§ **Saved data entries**
——————

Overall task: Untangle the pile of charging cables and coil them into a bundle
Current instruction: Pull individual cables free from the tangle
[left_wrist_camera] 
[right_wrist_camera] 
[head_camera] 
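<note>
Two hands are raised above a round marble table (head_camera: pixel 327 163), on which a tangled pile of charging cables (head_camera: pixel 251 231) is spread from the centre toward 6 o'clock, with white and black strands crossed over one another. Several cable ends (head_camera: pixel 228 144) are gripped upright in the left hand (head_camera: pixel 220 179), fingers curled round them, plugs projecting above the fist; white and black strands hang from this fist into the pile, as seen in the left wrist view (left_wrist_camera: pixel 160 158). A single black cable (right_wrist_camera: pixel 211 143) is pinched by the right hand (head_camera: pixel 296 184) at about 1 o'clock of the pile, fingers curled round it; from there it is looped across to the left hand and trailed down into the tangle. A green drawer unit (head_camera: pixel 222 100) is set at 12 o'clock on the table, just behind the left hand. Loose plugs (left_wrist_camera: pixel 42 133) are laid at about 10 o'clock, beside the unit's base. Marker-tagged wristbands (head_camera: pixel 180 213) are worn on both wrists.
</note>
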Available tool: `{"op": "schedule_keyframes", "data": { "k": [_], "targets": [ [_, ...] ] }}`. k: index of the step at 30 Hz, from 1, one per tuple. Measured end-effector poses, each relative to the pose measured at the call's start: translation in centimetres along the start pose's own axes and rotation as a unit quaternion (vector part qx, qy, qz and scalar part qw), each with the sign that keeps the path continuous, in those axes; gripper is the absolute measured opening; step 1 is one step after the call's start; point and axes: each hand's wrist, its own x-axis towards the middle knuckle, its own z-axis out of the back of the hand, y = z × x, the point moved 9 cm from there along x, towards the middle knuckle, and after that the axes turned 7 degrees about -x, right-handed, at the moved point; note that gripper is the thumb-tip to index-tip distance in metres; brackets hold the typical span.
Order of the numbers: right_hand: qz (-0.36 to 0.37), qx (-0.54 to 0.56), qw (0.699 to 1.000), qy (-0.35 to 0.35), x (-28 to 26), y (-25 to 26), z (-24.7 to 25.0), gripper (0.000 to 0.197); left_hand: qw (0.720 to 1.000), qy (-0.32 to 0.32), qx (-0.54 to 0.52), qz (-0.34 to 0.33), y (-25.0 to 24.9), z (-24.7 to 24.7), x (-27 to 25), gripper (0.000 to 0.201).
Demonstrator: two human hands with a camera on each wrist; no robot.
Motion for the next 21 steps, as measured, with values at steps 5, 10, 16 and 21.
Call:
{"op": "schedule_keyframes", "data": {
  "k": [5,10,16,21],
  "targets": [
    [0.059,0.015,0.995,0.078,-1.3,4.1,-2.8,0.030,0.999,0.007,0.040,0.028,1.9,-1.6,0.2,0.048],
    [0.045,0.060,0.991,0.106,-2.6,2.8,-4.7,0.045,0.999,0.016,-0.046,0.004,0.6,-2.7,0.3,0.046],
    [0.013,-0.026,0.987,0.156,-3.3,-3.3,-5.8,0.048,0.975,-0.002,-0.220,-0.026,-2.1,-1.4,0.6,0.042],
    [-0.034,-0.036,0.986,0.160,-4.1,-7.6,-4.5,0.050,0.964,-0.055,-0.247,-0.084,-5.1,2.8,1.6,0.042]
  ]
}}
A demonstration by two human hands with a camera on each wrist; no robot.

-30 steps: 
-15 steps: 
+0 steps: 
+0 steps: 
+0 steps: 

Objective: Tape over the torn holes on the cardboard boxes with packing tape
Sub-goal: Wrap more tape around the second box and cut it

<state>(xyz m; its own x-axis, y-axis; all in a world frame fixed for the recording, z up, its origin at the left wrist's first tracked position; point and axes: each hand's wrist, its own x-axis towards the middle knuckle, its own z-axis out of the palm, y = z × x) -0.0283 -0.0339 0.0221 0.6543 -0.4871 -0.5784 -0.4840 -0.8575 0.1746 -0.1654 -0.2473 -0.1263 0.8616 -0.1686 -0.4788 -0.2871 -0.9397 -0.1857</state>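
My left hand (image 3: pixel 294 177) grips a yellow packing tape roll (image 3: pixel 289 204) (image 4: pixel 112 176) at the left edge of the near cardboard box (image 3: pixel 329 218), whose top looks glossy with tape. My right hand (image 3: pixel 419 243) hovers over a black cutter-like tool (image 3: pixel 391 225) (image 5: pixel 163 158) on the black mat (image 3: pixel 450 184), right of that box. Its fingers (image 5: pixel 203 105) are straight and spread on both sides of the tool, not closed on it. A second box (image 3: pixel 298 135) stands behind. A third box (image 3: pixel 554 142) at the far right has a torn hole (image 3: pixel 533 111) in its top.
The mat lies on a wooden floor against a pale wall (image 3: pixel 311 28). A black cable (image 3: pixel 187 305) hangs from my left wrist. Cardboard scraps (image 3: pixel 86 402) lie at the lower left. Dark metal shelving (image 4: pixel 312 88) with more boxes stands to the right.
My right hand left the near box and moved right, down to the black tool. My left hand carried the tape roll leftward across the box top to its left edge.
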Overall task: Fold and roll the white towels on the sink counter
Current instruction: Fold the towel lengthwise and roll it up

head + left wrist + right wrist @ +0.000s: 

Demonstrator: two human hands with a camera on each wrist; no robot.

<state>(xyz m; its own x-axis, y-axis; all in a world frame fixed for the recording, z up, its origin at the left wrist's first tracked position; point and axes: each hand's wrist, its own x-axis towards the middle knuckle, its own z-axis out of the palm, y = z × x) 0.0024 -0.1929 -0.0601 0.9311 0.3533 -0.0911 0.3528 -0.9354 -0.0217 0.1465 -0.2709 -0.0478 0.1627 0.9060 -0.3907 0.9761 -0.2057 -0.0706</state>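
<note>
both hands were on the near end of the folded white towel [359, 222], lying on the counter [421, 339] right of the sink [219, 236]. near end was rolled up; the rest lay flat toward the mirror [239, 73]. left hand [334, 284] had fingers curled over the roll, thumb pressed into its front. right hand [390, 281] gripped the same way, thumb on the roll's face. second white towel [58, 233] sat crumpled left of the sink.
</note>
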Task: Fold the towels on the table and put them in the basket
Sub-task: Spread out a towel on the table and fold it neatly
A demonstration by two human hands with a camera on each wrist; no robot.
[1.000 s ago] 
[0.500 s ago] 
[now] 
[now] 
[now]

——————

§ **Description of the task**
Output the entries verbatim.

§ **Your solution**
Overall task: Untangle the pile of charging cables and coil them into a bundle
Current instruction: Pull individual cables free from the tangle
[left_wrist_camera] 
[right_wrist_camera] 
[head_camera] 
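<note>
Two hands are raised above a round marble table (head_camera: pixel 327 163), on which a tangled pile of charging cables (head_camera: pixel 251 231) is spread from the centre toward 6 o'clock, with white and black strands crossed over one another. Several cable ends (head_camera: pixel 228 144) are gripped upright in the left hand (head_camera: pixel 220 179), fingers curled round them, plugs projecting above the fist; white and black strands hang from this fist into the pile, as seen in the left wrist view (left_wrist_camera: pixel 160 158). A single black cable (right_wrist_camera: pixel 211 143) is pinched by the right hand (head_camera: pixel 296 184) at about 1 o'clock of the pile, fingers curled round it; from there it is looped across to the left hand and trailed down into the tangle. A green drawer unit (head_camera: pixel 222 100) is set at 12 o'clock on the table, just behind the left hand. Loose plugs (left_wrist_camera: pixel 42 133) are laid at about 10 o'clock, beside the unit's base. Marker-tagged wristbands (head_camera: pixel 180 213) are worn on both wrists.
</note>
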Available tool: `{"op": "schedule_keyframes", "data": { "k": [_], "targets": [ [_, ...] ] }}`. k: index of the step at 30 Hz, from 1, one per tuple. Measured end-effector poses, each relative to the pose measured at the call's start: translation in centimetres along the start pose's own axes and rotation as a unit quaternion (vector part qx, qy, qz and scalar part qw), each with the sign that keeps the path continuous, in those axes; gripper is the absolute measured opening; step 1 is one step after the call's start; point and axes: each hand's wrist, its own x-axis towards the middle knuckle, its own z-axis out of the back of the hand, y = z × x, the point moved 9 cm from there along x, towards the middle knuckle, and after that the axes turned 7 degrees about -x, right-handed, at the moved point; note that gripper is the thumb-tip to index-tip distance in metres; brackets hold the typical span.
Order of the numbers: right_hand: qz (-0.36 to 0.37), qx (-0.54 to 0.56), qw (0.699 to 1.000), qy (-0.35 to 0.35), x (-28 to 26), y (-25 to 26), z (-24.7 to 25.0), gripper (0.000 to 0.197); left_hand: qw (0.720 to 1.000), qy (-0.32 to 0.32), qx (-0.54 to 0.52), qz (-0.34 to 0.33), y (-25.0 to 24.9), z (-24.7 to 24.7), x (-27 to 25), gripper (0.000 to 0.201).
Demonstrator: two human hands with a camera on each wrist; no robot.
Motion for the next 21 steps, as measured, with values at steps 5, 10, 16 and 21.
Call:
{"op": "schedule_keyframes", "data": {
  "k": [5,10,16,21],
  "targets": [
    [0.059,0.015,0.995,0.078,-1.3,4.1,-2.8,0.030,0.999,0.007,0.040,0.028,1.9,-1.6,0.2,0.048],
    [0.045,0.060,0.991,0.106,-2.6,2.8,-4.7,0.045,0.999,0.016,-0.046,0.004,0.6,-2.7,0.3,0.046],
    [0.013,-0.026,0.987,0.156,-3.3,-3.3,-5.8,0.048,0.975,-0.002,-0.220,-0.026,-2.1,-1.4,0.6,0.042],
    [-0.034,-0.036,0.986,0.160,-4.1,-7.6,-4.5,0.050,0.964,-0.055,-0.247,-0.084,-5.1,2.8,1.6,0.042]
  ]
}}
A demonstration by two human hands with a camera on each wrist; no robot.

-30 steps: 
-15 steps: 
+0 steps: 
+0 steps: 
+0 steps: 

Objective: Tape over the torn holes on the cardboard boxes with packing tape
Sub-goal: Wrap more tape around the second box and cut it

<state>(xyz m; its own x-axis, y-axis; all in a world frame fixed for the recording, z up, its origin at the left wrist's first tracked position; point and axes: each hand's wrist, its own x-axis towards the middle knuckle, its own z-axis out of the palm, y = z × x) -0.0283 -0.0339 0.0221 0.6543 -0.4871 -0.5784 -0.4840 -0.8575 0.1746 -0.1654 -0.2473 -0.1263 0.8616 -0.1686 -0.4788 -0.2871 -0.9397 -0.1857</state>
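My left hand (image 3: pixel 294 177) grips a yellow packing tape roll (image 3: pixel 289 204) (image 4: pixel 112 176) at the left edge of the near cardboard box (image 3: pixel 329 218), whose top looks glossy with tape. My right hand (image 3: pixel 419 243) hovers over a black cutter-like tool (image 3: pixel 391 225) (image 5: pixel 163 158) on the black mat (image 3: pixel 450 184), right of that box. Its fingers (image 5: pixel 203 105) are straight and spread on both sides of the tool, not closed on it. A second box (image 3: pixel 298 135) stands behind. A third box (image 3: pixel 554 142) at the far right has a torn hole (image 3: pixel 533 111) in its top.
The mat lies on a wooden floor against a pale wall (image 3: pixel 311 28). A black cable (image 3: pixel 187 305) hangs from my left wrist. Cardboard scraps (image 3: pixel 86 402) lie at the lower left. Dark metal shelving (image 4: pixel 312 88) with more boxes stands to the right.
My right hand left the near box and moved right, down to the black tool. My left hand carried the tape roll leftward across the box top to its left edge.
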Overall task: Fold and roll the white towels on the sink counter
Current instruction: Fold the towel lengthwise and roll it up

head + left wrist + right wrist @ +0.000s: 

Demonstrator: two human hands with a camera on each wrist; no robot.

<state>(xyz m; its own x-axis, y-axis; all in a world frame fixed for the recording, z up, its origin at the left wrist's first tracked position; point and axes: each hand's wrist, its own x-axis towards the middle knuckle, its own z-axis out of the palm, y = z × x) 0.0024 -0.1929 -0.0601 0.9311 0.3533 -0.0911 0.3528 -0.9354 -0.0217 0.1465 -0.2709 -0.0478 0.1627 0.9060 -0.3907 0.9761 -0.2057 -0.0706</state>
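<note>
both hands were on the near end of the folded white towel [359, 222], lying on the counter [421, 339] right of the sink [219, 236]. near end was rolled up; the rest lay flat toward the mirror [239, 73]. left hand [334, 284] had fingers curled over the roll, thumb pressed into its front. right hand [390, 281] gripped the same way, thumb on the roll's face. second white towel [58, 233] sat crumpled left of the sink.
</note>
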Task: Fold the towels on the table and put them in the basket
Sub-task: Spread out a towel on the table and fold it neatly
A demonstration by two human hands with a camera on each wrist; no robot.
[1.000 s ago] 
[0.500 s ago] 
[now] 
[now] 
[now]

No additional output will be generated.